Rock music generally goes through cycles and trends as generations who grew up listening to their favorite artists go back and try to imitate or incorporate those sounds in their own work. One classic example is the way ’50s rock and roll experienced a great resurgence in the 1970s. For the new millennium, the ‘80s has dominated many facets of rock and pop music, with its electronic effects and New Wave and post-punk energy.
           
Dreams Come True, Chris Taylor of Grizzly Bear’s initial solo album as CANT, is washed in electronic beats and a dreamy haze. The brief classical instrumental “(brokencollar)” shifts from this hard-hitting and experimental style, creating a jarring and puzzling listen. Compare this to the haunting machinations of “Dreams Come True,” in the mode of Nine Inch Nails. While it is the most assaulting track on the album, it does follow the other material in execution. The vocal mixing to the gloomy “Bericht” sounds under-produced and would have fit better if it had followed directly after “(brokencollar).”

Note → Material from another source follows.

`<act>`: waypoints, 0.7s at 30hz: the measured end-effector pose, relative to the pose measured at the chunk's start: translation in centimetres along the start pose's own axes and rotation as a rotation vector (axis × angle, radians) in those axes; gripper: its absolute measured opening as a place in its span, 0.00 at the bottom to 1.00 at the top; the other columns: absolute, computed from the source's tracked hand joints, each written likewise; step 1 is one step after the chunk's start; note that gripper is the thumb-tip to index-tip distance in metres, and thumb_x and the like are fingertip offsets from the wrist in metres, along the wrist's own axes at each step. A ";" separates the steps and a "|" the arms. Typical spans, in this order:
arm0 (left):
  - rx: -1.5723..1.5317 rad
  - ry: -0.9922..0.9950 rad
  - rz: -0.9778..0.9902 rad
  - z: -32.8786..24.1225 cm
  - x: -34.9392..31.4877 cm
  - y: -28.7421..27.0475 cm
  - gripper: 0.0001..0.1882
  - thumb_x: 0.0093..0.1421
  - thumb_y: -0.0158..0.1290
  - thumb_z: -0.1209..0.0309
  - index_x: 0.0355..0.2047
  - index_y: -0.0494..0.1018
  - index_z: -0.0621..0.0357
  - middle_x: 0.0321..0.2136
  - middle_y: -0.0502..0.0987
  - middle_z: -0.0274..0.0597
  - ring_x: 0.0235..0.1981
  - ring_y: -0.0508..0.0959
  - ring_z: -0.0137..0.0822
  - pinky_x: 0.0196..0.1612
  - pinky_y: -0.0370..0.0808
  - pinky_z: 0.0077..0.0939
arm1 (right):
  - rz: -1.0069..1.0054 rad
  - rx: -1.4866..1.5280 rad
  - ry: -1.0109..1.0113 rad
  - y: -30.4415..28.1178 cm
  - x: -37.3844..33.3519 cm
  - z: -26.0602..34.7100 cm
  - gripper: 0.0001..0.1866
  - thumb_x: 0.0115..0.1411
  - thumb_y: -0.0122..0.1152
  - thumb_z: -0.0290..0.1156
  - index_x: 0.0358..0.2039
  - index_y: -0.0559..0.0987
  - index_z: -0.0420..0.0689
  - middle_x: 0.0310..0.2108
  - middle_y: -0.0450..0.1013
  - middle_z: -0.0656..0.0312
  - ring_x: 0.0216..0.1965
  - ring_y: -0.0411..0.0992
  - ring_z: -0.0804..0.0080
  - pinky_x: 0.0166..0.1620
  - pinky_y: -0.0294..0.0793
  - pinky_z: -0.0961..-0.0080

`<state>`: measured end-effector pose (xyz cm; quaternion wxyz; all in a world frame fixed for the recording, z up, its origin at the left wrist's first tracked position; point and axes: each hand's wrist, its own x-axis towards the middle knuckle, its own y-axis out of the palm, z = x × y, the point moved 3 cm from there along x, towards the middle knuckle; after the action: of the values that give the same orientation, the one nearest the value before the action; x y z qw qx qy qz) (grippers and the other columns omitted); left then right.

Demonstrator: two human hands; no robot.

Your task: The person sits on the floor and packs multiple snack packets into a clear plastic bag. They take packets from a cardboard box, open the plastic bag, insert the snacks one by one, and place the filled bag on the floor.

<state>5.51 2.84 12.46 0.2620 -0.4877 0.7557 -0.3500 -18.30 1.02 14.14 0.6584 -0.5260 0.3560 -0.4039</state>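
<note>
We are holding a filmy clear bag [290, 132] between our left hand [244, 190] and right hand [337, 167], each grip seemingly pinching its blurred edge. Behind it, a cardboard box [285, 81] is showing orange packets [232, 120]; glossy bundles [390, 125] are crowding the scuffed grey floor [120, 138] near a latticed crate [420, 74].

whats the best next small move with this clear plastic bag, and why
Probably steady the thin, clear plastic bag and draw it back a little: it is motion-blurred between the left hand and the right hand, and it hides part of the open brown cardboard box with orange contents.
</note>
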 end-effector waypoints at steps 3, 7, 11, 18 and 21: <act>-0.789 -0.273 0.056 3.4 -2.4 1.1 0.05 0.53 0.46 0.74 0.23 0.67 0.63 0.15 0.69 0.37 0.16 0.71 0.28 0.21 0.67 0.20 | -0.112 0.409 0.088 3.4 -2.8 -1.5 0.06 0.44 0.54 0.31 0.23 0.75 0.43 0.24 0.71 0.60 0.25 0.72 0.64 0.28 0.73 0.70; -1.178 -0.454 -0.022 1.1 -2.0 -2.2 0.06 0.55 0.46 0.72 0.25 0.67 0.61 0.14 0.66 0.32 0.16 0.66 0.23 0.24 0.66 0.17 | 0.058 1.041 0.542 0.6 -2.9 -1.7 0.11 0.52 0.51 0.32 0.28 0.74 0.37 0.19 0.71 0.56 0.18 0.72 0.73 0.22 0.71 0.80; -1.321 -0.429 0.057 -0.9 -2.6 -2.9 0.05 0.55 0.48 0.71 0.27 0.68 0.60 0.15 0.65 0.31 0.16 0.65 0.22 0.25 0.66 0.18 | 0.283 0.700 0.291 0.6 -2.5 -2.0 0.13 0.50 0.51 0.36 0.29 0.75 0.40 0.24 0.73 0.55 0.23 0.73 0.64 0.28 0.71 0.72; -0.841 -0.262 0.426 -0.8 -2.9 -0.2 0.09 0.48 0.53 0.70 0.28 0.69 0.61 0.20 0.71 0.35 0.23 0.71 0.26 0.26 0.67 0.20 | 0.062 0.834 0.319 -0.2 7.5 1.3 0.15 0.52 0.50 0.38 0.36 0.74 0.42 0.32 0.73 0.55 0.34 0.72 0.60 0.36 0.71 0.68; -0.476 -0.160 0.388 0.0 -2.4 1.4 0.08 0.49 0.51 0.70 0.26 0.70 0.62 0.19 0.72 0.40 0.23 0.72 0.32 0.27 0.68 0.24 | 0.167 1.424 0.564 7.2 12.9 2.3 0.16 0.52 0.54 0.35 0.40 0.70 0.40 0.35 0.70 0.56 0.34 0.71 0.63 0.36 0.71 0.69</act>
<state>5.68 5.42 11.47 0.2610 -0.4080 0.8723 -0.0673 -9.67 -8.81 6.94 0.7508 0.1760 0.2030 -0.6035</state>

But the album does have an upside in its multi-layered instrumentation and ambitious elocution of ping-ponging beats, delay, echo, and varying sinister and somber auras. One might term it “controlled electronic cacophony,” strengthened by the album title; others might call it “misguided electronic noise.” For a particular high point of the album, “Too Late, Too Far” will hook you in with its slamming electronics and entrancing effects.